On Tue, 2007-08-14 at 09:55 -0500, Lanny Ripple wrote:
Having just gone through all the tutorials and things (again but this time I think it stuck) the Haskell community is on the wrong track as far as teaching Monads to new programmers.
If I were teaching addition and multiplication to children I wouldn't start with, "We'll begin by defining an algebraic structure named a "Group". From there we'll expand our concept to a "Ring" and "Field". A group is a set and a binary operator usually named "+" (or sometimes "*") such that...".
No no no. You start with, "You all know how to count from one to 10. If we have 1 item and we 'add' another 1 item we have 2 items. We write this 1+1=2."

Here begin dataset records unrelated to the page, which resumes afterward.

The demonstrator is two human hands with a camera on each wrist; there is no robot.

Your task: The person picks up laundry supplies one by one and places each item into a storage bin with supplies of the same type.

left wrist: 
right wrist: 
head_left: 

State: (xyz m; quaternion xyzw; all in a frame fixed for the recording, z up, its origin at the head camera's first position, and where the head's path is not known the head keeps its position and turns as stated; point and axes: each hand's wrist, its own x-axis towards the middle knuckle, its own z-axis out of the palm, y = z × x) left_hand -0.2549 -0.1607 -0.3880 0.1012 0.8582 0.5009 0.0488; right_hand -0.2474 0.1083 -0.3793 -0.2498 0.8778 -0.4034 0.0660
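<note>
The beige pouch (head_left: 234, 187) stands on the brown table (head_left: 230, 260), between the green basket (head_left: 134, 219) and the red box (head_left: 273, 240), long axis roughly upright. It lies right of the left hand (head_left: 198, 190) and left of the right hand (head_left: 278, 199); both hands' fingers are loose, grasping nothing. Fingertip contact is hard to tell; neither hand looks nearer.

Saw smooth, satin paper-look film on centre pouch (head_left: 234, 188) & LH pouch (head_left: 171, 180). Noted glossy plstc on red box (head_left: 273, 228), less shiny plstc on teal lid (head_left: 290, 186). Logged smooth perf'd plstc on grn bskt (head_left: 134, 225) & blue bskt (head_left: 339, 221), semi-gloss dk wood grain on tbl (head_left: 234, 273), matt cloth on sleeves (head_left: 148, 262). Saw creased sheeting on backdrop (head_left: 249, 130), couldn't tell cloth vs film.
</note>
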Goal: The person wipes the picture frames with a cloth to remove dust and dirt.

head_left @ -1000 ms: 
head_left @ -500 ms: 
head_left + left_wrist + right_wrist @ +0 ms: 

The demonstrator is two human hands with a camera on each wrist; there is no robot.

For every monad tutorial of the former type, I can find ten of the latter. This is not the problem. A similar complaint is tutorials that invoke category theory; almost none of them do this either. What people need to do is stop reading two page blog posts by someone who's "just got" monads and read the well-written peer-reviewed papers by the people who clearly know what they are talking about. Luckily, for monads applied to Haskell we have Wadler, a witty, enjoyable and clear writer/speaker. All of Wadler's monad "introductions" are readable by anyone with a basic grasp of Haskell. You certainly don't need to be even remotely an academic to understand them. I'm willing to bet that many people who say they don't understand monads and have read "every tutorial about them" haven't read -any- of Wadler's papers.